Больное воображение Скворцова было необходимо регулярно подпитывать чем-нибудь уродливым, какими-нибудь рассказами о насилии, болезнях и несчастьях, сильнее всего трогали его истории, в которых переплетались несправедливость и трагическая, ничем не объяснимая случайность, — возбужденный, он выкатывал глаза и, трясясь, дрожащим от волнения голосом восклицал: «Вот так! Хороший пацан был, да? А вот раз — и ногу отрезало! Ни за что! Ни в чем не был виноват, а ноги лишился! И отличник был, и не воровал, никому ничего плохого не делал, а что теперь будет с ним?..» Такие истории его убеждали в том, что быть в нашем мире положительным и — самое главное — учиться хорошо вовсе необязательно, потому что над всеми висит неумолимый Рок, который может любого, независимо от того, кем — подлецом или ангелом — человек был в жизни, лишить всего, без всякого на то логического объяснения. «И зачем тогда жил и учился как проклятый, спрашивается?..»
Он сильно расстраивался, когда все вокруг долго шло без происшествий, ему нужны были смерть и отчаяние (прекрасно помню, как он восторженно отреагировал на новость о том, что у одной из наших одноклассниц умер отец: «Как они теперь жить будут? Папочка-то был шишкой! Она наверняка учиться будет хуже! Зачем теперь стараться?» — Но девочка училась так же отлично, как и прежде, — это очень изумляло Скворцова).

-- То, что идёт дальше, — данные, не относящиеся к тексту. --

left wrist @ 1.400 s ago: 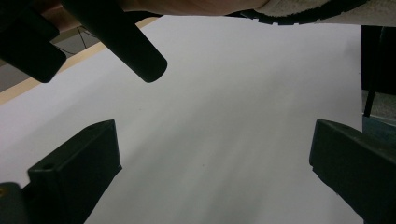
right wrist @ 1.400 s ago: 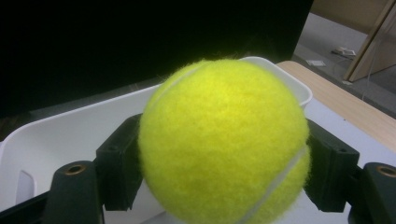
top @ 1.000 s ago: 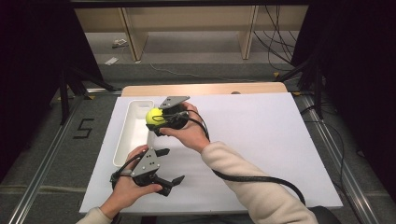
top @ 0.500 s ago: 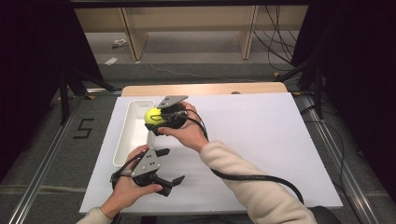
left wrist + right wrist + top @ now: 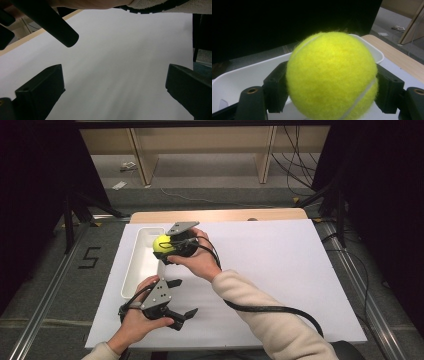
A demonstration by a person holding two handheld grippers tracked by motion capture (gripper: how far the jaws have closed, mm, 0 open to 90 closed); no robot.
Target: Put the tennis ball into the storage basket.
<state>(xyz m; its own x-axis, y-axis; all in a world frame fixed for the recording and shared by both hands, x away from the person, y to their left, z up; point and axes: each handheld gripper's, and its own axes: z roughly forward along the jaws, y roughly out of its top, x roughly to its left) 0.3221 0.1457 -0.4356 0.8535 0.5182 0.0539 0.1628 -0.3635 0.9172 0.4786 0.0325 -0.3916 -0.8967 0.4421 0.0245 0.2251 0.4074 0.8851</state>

Когда ничего не происходило, он перебивался моими историями…
Я рассказывал ему о моем кубанском троюродном дяде, чью мать затянуло в молотилку… о том, как моего прадеда арестовали из-за кабанчика и замучили в тюрьме во время коллективизации… о голоде и войне… все то, что мне рассказывал дед, подпитывало Скворца, он стремился уединиться со мной, чтобы я ему еще что-нибудь рассказал; я видел, как его лихорадит, когда я расписывал трупоедство на Кубани во время голода 1933 года, об адыгейцах, которые спустились с гор и порезали пионеров, присматривавших за скотиной, и понимал, что это входит в его плоть и кровь, эти истории, которые я жадно глотал в детстве, теперь составляли его самого, они — часть его маленькой души, их оттуда ни за что нельзя будет выскрести (более того: по ним его можно будет найти после смерти!).
Наибольший кайф он получал, когда обнаруживал, что его предали, обманули, что по отношению к нему была допущена несправедливость, тогда, проглотив первый ком слез и обиды, он восставал, его охватывал гнев, ярость, бешенство, коктейль сильных чувств ударял ему в голову, как наркотик, он ходил как пьяный… как!., его оклеветали!., он-де подсматривает за девочками в дырочку в душевой комнате!.. (Частично это было правдой, только за нашими девочками он не подглядывал, он всегда ходил смотреть на старших девочек, а тут ему инкриминировали подглядывание за нашими одноклассницами, которых мы открыто презирали, и он сильно оскорбился.) Я был точно таким же! Я тоже получал удовольствие, когда меня выставляли идиотом или обманывали, предательство — наивысший наркотик: либо самому кого-нибудь предать и через третьи руки довести до сведения, что я — Иуда, либо найти себе кого-то и сделать невольно Иудой. Скворец, несомненно, в этом преуспел гораздо больше, чем я. Он творил много подлостей, но все эти подлости он выделывал только затем, чтобы получить возмездие, чтобы творимые им злодеяния вернулись ему сторицей, таким образом он «обучал» людишек гадостям, которые испытывал на своей шкуре, и часто бывал удовлетворен: ему сильно доставалось… Каждый раз он убеждался, что достаточно стырить какую-нибудь мелочь или сломать что-нибудь, и на тебя набросятся с палками, толпой будут пинать ногами, как если б ты отравил кого-то… Ему было приятно видеть, что люди всегда готовы творить страшные злодеяния; это его будто бы убеждало в том, что он не хуже других, наоборот: лучше, добрее.